Deliberadamente, preferi a forma plural (histerias) para titular este capítulo, tendo em vista que existe um largo leque de possibilidades de como o termo “histeria” costuma aparecer nos textos psicanalíticos, com formas e significados muitas vezes bastante distintos e até algo contraditórios entre si. Tanto é assim, que a histeria é o campo mais amplo da psicanálise, como também é o mais próximo da normalidade convencional, a tal ponto que, de certa forma, poderia abarcar a todas aquelas pessoas que se caracterizam por uma nítida predominância do emprego de repressões.
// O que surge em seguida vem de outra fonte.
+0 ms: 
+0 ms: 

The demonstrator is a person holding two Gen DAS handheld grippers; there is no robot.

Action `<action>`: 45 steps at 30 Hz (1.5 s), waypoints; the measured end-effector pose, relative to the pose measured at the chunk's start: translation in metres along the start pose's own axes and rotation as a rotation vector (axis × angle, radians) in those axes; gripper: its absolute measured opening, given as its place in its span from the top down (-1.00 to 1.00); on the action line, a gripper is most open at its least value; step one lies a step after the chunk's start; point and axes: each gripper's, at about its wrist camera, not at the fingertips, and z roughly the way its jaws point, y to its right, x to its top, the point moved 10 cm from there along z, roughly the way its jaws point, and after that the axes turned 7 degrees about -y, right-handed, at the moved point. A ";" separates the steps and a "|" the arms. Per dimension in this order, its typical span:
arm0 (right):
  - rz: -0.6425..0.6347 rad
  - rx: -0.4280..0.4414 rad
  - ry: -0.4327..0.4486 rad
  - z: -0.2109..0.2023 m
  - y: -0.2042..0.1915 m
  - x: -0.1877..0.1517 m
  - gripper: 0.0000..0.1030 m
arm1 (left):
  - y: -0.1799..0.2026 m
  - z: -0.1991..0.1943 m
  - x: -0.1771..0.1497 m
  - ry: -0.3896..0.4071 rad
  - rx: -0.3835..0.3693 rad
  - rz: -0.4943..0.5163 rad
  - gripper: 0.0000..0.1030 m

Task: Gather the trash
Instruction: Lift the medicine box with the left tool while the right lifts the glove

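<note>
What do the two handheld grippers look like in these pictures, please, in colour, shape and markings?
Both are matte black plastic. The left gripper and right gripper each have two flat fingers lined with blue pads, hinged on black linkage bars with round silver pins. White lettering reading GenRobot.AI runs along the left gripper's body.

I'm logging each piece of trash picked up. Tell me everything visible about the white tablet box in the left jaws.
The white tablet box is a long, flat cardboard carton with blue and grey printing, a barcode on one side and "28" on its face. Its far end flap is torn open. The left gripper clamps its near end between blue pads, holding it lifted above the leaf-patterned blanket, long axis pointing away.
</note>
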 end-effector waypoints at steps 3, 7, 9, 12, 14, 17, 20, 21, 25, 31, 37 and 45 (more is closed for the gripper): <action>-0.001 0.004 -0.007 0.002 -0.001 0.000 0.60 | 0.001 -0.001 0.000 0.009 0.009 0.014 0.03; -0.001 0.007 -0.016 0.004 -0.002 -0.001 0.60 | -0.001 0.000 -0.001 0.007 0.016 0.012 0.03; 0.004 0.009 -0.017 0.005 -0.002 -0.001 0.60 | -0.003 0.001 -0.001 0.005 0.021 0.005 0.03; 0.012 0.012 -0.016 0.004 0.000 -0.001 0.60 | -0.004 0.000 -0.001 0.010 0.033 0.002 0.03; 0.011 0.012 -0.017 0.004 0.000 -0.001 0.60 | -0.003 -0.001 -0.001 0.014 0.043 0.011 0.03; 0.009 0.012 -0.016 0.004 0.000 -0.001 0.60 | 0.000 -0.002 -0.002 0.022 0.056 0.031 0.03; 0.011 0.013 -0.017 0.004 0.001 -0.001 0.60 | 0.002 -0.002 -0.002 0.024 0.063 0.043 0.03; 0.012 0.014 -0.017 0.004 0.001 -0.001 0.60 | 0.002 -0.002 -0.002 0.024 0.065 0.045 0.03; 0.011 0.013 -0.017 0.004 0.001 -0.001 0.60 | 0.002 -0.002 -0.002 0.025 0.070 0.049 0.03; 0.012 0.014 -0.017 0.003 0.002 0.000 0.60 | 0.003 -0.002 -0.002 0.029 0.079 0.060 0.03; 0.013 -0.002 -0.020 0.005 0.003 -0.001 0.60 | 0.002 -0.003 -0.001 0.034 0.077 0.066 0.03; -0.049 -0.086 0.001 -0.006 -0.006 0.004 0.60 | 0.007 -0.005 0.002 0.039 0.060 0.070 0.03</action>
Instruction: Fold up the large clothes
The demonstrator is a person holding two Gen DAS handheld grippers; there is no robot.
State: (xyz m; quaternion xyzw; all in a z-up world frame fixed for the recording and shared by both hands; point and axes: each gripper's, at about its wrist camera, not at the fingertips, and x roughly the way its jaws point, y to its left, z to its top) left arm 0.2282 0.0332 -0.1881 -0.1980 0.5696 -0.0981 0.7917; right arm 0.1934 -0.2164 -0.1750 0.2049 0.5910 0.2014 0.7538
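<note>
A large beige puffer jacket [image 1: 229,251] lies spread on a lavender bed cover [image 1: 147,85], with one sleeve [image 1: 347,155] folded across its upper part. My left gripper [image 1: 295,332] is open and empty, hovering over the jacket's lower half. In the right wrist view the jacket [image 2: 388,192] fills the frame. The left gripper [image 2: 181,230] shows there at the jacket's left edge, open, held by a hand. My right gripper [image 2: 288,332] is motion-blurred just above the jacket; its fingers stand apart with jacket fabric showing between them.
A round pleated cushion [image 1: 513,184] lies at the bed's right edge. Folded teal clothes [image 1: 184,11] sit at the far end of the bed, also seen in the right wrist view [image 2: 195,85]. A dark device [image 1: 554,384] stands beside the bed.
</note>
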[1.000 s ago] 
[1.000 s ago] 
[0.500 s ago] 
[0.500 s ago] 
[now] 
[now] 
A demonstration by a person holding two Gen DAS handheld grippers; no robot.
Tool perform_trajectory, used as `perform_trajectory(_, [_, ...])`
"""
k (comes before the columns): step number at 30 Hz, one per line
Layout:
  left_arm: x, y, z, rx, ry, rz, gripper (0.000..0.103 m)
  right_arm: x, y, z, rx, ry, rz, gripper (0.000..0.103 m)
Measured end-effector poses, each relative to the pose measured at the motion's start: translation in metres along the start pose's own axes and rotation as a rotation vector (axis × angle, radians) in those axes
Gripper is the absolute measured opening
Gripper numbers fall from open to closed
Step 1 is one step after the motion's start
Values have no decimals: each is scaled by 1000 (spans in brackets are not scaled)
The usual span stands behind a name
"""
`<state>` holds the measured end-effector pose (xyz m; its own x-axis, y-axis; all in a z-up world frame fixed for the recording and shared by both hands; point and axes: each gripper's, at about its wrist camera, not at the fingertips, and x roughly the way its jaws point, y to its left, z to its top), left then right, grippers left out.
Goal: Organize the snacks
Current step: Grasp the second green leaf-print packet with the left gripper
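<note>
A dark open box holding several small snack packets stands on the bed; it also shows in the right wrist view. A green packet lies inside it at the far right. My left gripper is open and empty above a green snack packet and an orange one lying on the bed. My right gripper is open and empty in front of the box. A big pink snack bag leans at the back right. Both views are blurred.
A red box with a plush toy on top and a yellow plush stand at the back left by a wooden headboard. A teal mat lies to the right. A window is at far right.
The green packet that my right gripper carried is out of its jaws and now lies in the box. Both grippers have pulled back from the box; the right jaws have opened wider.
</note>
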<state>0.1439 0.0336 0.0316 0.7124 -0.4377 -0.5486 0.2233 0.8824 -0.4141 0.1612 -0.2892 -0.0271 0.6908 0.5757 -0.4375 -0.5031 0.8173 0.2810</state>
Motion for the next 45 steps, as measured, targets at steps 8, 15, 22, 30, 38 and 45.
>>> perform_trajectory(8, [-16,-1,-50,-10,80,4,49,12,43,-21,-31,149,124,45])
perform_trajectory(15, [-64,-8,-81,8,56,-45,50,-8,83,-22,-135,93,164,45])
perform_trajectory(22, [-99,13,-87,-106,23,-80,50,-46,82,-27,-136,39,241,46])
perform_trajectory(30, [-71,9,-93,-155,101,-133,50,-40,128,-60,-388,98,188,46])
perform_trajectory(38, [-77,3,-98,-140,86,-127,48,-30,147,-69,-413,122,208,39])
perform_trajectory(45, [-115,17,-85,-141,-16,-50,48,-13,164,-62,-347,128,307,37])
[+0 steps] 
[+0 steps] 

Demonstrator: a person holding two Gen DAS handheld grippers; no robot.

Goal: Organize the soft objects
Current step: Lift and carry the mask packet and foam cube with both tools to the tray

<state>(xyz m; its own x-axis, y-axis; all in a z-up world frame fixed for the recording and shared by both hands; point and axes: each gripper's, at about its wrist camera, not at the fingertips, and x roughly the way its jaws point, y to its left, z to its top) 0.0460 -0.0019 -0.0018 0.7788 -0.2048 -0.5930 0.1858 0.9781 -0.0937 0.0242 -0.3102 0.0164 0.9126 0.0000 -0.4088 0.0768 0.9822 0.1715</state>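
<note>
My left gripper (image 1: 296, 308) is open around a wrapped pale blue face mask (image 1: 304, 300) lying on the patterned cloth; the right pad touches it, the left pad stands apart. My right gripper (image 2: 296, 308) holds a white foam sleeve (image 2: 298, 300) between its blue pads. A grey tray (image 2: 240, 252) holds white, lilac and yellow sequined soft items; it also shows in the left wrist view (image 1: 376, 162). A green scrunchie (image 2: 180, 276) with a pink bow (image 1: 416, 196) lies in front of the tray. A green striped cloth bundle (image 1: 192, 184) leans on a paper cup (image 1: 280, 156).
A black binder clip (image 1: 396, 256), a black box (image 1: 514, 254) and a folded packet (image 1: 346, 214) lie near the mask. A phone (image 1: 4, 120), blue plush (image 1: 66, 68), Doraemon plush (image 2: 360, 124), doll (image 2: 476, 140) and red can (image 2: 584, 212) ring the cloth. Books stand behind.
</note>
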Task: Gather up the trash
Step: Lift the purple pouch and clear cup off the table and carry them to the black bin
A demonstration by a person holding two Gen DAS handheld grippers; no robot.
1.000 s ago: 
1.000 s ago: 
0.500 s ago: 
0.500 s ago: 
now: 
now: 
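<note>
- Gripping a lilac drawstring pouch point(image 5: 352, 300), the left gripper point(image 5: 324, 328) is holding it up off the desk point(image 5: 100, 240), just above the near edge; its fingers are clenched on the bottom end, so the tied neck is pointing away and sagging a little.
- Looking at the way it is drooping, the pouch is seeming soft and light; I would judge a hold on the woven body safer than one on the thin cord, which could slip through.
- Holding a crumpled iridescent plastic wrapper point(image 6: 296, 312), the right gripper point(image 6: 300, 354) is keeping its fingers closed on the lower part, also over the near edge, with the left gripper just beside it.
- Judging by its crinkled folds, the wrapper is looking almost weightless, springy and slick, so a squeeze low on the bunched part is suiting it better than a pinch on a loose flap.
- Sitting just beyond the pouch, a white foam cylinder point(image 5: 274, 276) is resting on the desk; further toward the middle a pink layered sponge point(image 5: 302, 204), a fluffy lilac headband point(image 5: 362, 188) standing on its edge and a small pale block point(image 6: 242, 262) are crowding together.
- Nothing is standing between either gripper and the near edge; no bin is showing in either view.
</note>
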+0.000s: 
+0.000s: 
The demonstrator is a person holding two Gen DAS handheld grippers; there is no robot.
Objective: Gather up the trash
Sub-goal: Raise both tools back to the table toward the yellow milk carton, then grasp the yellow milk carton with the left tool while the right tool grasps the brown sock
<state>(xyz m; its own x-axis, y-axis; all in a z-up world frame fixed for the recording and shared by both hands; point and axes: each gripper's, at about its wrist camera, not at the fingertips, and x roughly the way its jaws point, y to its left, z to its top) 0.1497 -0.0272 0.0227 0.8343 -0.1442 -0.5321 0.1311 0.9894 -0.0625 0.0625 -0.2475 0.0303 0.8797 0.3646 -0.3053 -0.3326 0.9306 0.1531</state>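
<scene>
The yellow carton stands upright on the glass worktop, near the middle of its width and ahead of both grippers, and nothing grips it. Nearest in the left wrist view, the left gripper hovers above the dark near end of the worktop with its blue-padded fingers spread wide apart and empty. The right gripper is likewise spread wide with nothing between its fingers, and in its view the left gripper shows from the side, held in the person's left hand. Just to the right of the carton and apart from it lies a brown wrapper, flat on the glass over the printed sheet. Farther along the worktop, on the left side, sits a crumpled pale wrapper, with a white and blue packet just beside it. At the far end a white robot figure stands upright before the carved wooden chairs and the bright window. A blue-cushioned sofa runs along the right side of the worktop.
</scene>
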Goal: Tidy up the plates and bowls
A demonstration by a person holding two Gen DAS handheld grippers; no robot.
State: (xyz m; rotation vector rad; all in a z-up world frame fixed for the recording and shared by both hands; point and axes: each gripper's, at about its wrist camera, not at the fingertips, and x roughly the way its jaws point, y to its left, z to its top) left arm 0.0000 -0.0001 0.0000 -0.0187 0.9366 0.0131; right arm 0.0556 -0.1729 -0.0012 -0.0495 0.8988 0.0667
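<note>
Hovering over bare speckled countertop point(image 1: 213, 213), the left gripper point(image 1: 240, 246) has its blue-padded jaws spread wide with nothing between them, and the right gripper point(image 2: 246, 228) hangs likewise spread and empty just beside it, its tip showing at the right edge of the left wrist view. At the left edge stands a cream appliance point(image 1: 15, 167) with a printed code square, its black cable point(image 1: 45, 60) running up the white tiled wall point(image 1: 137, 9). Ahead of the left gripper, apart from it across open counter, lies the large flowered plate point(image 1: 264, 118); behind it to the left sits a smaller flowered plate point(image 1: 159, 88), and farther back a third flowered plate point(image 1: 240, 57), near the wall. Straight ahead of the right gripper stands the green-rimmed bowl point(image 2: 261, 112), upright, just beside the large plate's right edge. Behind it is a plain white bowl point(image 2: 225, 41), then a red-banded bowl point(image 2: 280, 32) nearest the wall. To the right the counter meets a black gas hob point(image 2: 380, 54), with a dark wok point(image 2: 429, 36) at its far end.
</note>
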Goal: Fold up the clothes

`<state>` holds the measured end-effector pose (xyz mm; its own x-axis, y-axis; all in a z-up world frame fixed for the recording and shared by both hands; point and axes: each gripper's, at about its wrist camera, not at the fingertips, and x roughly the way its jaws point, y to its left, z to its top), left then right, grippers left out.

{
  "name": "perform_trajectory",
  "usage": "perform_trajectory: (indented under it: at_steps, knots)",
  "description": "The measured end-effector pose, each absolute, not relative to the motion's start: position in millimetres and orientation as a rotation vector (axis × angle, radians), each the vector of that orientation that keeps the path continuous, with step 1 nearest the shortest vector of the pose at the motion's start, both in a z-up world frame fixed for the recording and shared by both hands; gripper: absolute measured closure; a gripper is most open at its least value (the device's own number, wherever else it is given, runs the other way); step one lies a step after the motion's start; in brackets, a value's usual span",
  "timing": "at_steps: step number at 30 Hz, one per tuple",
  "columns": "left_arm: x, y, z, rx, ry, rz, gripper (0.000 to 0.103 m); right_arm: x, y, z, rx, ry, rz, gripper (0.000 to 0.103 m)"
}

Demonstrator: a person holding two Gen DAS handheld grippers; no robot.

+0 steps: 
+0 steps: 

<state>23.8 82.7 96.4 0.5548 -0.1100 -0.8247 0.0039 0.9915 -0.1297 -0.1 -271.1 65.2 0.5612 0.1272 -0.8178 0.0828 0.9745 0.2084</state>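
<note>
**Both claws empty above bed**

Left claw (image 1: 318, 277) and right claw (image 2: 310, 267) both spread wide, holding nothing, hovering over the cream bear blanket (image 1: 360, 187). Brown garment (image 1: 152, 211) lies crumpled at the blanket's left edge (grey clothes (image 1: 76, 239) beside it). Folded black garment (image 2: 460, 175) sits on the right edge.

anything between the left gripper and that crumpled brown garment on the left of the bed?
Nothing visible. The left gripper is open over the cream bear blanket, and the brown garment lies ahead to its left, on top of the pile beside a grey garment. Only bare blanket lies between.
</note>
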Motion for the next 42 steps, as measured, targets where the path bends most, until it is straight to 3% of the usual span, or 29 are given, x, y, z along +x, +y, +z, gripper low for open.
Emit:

Mais ainda: o conceito de histeria abrange muitas modalidades e graus de quadros clínicos dentro da categoria de “neurose histérica”, porém também permite ser abordado de outros vértices, como o de uma “personalidade (ou caracterologia) histérica” ou o da possível presença de “traços histéricos” em praticamente todas as personalidades normais ou psicopatológicas, inclusive em psicóticos.

Pode servir como exemplo o fato de que, considerando unicamente a “neurose histérica”, a mesma costuma ser descrita por múltiplos pontos de vista: assim, do ponto de vista psiquiátrico, essa histeria costuma ser dividida em dois tipos, a conversiva e a dissociativa, mais adiante explicitadas.